TASK TO COMPLETE: The full listing below is to be written out exactly.

DATASET RECORDS:
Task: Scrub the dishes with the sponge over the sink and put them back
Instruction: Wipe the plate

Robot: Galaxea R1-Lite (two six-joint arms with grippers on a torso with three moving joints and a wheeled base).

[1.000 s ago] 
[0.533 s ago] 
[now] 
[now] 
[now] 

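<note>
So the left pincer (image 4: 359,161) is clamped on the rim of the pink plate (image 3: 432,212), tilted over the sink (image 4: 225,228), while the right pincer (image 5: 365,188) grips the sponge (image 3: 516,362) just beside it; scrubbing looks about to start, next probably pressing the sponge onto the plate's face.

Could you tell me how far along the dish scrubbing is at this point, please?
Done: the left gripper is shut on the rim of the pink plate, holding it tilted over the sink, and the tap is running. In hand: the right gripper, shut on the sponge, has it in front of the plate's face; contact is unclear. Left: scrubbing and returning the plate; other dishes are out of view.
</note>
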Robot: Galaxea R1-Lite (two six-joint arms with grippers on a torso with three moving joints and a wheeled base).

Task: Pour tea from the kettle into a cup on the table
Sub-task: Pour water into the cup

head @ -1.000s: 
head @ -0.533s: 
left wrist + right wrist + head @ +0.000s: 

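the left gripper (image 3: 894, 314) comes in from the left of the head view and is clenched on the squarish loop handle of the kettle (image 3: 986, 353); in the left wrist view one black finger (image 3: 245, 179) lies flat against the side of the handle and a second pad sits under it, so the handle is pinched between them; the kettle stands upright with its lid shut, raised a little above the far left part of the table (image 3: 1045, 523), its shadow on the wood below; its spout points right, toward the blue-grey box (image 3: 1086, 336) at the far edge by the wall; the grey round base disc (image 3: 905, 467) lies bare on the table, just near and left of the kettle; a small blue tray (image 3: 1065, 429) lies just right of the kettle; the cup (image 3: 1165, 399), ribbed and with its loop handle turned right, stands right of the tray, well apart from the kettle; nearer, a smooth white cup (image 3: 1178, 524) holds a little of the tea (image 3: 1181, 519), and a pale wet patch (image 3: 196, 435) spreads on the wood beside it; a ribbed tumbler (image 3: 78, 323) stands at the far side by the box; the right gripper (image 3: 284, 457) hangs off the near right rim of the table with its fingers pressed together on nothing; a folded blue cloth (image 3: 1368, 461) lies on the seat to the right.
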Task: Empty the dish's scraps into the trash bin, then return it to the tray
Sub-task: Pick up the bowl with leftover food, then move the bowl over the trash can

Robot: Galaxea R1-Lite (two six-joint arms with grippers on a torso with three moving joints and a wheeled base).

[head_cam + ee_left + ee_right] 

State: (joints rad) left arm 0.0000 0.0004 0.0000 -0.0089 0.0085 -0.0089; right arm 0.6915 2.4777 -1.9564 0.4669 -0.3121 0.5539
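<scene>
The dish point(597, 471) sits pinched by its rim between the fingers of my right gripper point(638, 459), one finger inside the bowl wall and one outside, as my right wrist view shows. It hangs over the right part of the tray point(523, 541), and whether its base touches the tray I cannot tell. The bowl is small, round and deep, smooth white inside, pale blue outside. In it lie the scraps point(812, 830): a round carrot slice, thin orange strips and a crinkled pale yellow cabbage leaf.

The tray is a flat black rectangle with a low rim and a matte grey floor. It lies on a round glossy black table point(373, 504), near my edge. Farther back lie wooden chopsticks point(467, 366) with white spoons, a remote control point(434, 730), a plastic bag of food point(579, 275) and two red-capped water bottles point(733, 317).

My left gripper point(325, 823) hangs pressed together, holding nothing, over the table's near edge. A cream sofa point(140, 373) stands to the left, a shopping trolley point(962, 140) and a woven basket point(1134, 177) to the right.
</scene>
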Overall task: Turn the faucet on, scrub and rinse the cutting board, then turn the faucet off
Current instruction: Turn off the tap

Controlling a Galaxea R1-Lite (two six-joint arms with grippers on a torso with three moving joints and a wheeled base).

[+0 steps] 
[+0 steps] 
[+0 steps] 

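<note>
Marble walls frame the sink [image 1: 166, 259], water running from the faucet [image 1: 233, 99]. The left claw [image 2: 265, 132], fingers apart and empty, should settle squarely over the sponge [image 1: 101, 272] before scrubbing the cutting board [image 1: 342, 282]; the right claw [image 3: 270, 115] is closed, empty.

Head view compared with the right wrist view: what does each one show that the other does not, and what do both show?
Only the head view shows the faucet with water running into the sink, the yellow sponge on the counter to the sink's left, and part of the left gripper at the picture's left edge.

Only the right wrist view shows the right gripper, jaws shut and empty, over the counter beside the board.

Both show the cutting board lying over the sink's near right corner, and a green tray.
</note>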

OUTPUT OF THE TASK:
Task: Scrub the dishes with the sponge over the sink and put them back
Instruction: Wipe the plate

Robot: Galaxea R1-Lite (two six-joint arms with grippers on a torso with three moving joints and a wheeled base).

[1.000 s ago] 
[0.533 s ago] 
[now] 
[now] 
[now] 

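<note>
So the left pincer (image 4: 359,161) is clamped on the rim of the pink plate (image 3: 432,212), tilted over the sink (image 4: 225,228), while the right pincer (image 5: 365,188) grips the sponge (image 3: 516,362) just beside it; scrubbing looks about to start, next probably pressing the sponge onto the plate's face.

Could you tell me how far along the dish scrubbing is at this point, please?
Done: the left gripper is shut on the rim of the pink plate, holding it tilted over the sink, and the tap is running. In hand: the right gripper, shut on the sponge, has it in front of the plate's face; contact is unclear. Left: scrubbing and returning the plate; other dishes are out of view.
</note>
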Robot: Galaxea R1-Lite (two six-joint arms with grippers on a torso with three moving joints and a wheeled base).

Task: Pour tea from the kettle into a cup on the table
Sub-task: Pour water into the cup

head @ -1.000s: 
head @ -0.533s: 
left wrist + right wrist + head @ +0.000s: 

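the left gripper (image 3: 894, 314) comes in from the left of the head view and is clenched on the squarish loop handle of the kettle (image 3: 986, 353); in the left wrist view one black finger (image 3: 245, 179) lies flat against the side of the handle and a second pad sits under it, so the handle is pinched between them; the kettle stands upright with its lid shut, raised a little above the far left part of the table (image 3: 1045, 523), its shadow on the wood below; its spout points right, toward the blue-grey box (image 3: 1086, 336) at the far edge by the wall; the grey round base disc (image 3: 905, 467) lies bare on the table, just near and left of the kettle; a small blue tray (image 3: 1065, 429) lies just right of the kettle; the cup (image 3: 1165, 399), ribbed and with its loop handle turned right, stands right of the tray, well apart from the kettle; nearer, a smooth white cup (image 3: 1178, 524) holds a little of the tea (image 3: 1181, 519), and a pale wet patch (image 3: 196, 435) spreads on the wood beside it; a ribbed tumbler (image 3: 78, 323) stands at the far side by the box; the right gripper (image 3: 284, 457) hangs off the near right rim of the table with its fingers pressed together on nothing; a folded blue cloth (image 3: 1368, 461) lies on the seat to the right.
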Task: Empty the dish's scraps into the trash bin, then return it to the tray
Sub-task: Pick up the bowl with leftover food, then move the bowl over the trash can

Robot: Galaxea R1-Lite (two six-joint arms with grippers on a torso with three moving joints and a wheeled base).

[head_cam + ee_left + ee_right] 

State: (joints rad) left arm 0.0000 0.0004 0.0000 -0.0089 0.0085 -0.0089; right arm 0.6915 2.4777 -1.9564 0.4669 -0.3121 0.5539
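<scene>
The dish point(597, 471) sits pinched by its rim between the fingers of my right gripper point(638, 459), one finger inside the bowl wall and one outside, as my right wrist view shows. It hangs over the right part of the tray point(523, 541), and whether its base touches the tray I cannot tell. The bowl is small, round and deep, smooth white inside, pale blue outside. In it lie the scraps point(812, 830): a round carrot slice, thin orange strips and a crinkled pale yellow cabbage leaf.

The tray is a flat black rectangle with a low rim and a matte grey floor. It lies on a round glossy black table point(373, 504), near my edge. Farther back lie wooden chopsticks point(467, 366) with white spoons, a remote control point(434, 730), a plastic bag of food point(579, 275) and two red-capped water bottles point(733, 317).

My left gripper point(325, 823) hangs pressed together, holding nothing, over the table's near edge. A cream sofa point(140, 373) stands to the left, a shopping trolley point(962, 140) and a woven basket point(1134, 177) to the right.
</scene>
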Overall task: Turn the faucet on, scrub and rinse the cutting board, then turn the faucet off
Current instruction: Turn off the tap

Controlling a Galaxea R1-Lite (two six-joint arms with grippers on a torso with three moving joints and a wheeled base).

[+0 steps] 
[+0 steps] 
[+0 steps] 

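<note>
Marble walls frame the sink [image 1: 166, 259], water running from the faucet [image 1: 233, 99]. The left claw [image 2: 265, 132], fingers apart and empty, should settle squarely over the sponge [image 1: 101, 272] before scrubbing the cutting board [image 1: 342, 282]; the right claw [image 3: 270, 115] is closed, empty.

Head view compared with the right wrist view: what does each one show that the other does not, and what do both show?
Only the head view shows the faucet with water running into the sink, the yellow sponge on the counter to the sink's left, and part of the left gripper at the picture's left edge.

Only the right wrist view shows the right gripper, jaws shut and empty, over the counter beside the board.

Both show the cutting board lying over the sink's near right corner, and a green tray.
</note>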

This answer is now finished.